A process is provided for the production particularly of heat insulating building elements, in which a mixture containing fibrous vegetable matter, mainly rice-shell, binding material, e.g. cement or plaster, and water is prepared, then moulded. In the first step the vegetable matter is mixed with liquid (prewetting), which contains part of the mixing water and dissolved bond-improving agent. Dry binding material (cement or plaster), and the remaining part of the water are mixed to the prewetted material. Finally the mixture is moulded and left to solidify.

Description

SPECIFICATION Process for the production of bodies, particularly building elements The invention relates to a process for the production of bodies, particularly building elements, in the course of which fibrous vegetable matter, mainly siliceous vegetable waste is mixed with silicate-based binding material and water, then the mixture is moulded. The building elements produced according to the process of the invention are suitable primarily for solving the problems of heat-and sound-insulation, as well as those of the space delimitation.

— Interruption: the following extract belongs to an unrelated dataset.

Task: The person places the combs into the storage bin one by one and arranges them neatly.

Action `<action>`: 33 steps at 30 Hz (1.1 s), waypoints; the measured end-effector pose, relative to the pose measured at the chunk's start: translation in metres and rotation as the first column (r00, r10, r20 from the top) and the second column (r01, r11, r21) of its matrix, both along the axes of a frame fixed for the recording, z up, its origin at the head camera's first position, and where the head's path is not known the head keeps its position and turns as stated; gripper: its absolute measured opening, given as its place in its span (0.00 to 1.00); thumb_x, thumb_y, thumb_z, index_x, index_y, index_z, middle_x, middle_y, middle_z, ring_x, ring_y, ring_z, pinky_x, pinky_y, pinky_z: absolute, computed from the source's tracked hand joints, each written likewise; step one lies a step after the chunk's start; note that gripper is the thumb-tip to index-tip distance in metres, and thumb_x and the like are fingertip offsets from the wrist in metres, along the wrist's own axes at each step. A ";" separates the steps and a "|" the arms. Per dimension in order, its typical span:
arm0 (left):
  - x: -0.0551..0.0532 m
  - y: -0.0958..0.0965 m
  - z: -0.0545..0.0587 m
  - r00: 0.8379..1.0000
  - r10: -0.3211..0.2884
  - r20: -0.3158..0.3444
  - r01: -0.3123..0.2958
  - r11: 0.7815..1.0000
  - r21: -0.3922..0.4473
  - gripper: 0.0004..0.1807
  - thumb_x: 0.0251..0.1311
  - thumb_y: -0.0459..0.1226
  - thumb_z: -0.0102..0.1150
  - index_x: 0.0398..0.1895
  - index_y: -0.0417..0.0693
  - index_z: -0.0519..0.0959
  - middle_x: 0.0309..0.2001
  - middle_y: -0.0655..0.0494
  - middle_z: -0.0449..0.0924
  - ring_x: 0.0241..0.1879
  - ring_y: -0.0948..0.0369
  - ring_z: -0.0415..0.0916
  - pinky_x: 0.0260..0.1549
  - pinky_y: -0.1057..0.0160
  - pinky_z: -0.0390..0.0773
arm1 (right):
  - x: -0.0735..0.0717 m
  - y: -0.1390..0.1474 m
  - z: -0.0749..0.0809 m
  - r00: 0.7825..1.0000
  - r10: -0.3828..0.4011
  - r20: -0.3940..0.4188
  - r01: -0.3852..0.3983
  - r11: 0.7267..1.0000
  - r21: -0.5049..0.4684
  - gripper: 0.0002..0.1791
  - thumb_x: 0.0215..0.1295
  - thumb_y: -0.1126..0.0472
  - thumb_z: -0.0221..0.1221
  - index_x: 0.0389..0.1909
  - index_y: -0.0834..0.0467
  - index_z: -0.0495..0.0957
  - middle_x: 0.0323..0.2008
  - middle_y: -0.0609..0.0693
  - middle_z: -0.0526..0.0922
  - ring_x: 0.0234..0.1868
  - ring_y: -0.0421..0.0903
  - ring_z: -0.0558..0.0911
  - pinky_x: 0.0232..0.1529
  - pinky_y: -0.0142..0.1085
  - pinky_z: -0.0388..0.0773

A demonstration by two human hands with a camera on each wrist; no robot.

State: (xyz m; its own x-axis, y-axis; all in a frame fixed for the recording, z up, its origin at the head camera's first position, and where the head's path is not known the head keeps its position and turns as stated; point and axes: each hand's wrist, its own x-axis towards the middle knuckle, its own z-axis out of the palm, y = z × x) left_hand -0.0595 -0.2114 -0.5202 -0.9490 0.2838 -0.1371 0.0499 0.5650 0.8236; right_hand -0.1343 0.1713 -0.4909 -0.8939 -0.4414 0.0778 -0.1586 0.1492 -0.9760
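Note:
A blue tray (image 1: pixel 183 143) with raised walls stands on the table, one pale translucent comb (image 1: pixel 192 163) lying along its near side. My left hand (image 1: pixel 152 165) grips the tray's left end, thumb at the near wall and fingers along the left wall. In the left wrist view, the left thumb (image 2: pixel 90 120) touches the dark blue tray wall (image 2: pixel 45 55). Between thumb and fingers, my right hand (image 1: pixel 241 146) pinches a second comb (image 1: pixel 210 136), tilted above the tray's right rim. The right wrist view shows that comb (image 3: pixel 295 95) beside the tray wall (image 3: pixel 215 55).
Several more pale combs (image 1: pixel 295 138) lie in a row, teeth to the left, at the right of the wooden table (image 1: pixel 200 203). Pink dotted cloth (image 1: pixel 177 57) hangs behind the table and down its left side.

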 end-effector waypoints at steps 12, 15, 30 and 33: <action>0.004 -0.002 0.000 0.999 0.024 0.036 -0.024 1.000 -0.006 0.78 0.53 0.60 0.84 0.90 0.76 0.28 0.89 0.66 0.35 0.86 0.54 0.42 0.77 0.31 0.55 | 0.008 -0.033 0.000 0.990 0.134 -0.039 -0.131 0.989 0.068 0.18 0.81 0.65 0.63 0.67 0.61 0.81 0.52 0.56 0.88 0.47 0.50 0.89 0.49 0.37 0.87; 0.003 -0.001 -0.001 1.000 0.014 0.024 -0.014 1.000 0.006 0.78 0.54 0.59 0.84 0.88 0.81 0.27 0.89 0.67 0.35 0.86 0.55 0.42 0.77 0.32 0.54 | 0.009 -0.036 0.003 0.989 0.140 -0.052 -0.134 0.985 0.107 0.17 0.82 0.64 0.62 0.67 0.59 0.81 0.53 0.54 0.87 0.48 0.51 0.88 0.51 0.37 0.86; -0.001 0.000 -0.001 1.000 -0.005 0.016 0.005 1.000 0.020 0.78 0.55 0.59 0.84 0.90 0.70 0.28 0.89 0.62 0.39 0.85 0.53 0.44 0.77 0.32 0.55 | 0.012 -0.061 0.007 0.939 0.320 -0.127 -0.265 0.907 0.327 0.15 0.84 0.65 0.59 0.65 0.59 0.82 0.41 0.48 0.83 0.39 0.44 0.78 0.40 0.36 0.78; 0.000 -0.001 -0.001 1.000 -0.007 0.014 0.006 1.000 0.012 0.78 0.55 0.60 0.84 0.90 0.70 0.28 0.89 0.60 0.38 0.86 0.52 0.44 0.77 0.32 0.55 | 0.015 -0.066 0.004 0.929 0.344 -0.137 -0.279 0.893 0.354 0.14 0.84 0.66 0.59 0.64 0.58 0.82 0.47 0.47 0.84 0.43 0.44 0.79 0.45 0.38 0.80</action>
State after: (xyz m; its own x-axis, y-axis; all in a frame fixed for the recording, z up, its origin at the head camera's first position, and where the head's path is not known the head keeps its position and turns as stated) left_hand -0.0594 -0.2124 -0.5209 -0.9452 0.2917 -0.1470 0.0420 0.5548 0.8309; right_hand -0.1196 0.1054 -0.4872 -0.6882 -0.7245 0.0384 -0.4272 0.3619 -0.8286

On account of the rapid rise in the price of energy, the efficient heat insulation of buildings is more and more significant. At the same time the conventional heat insulators and technologies are generally fairly expensive, consequently their extensive use encounters difficulties, and apart from this they frequently do not meet the increasingly higher qualitative requirements.

The conventional heat insulators include the various brick-industrial products - e.g. porous stone panel which apart from their low heat insulating capacity can be used in a more and more narrow field because of the heavy weight and high demand for live labour in the production.

Heat - and sound-insulators can also be produced by swelling orfiberization of minerals (perlite, fibre-glass, rock-wool, etc.), however their production technology - including all part-processes between exploitation of the raw material and production of the end-product - is complicated and requires extremely high energy input. Further drawback is that the strength of these insulators is minimal, they become compacted during the building process, which entails reduced heat insulation capacity.

The energy demanded in the production of synthetic foams is similarly extremely high, in addition they are very expensive, generally inflammable, thus they cannot be used in large quantity.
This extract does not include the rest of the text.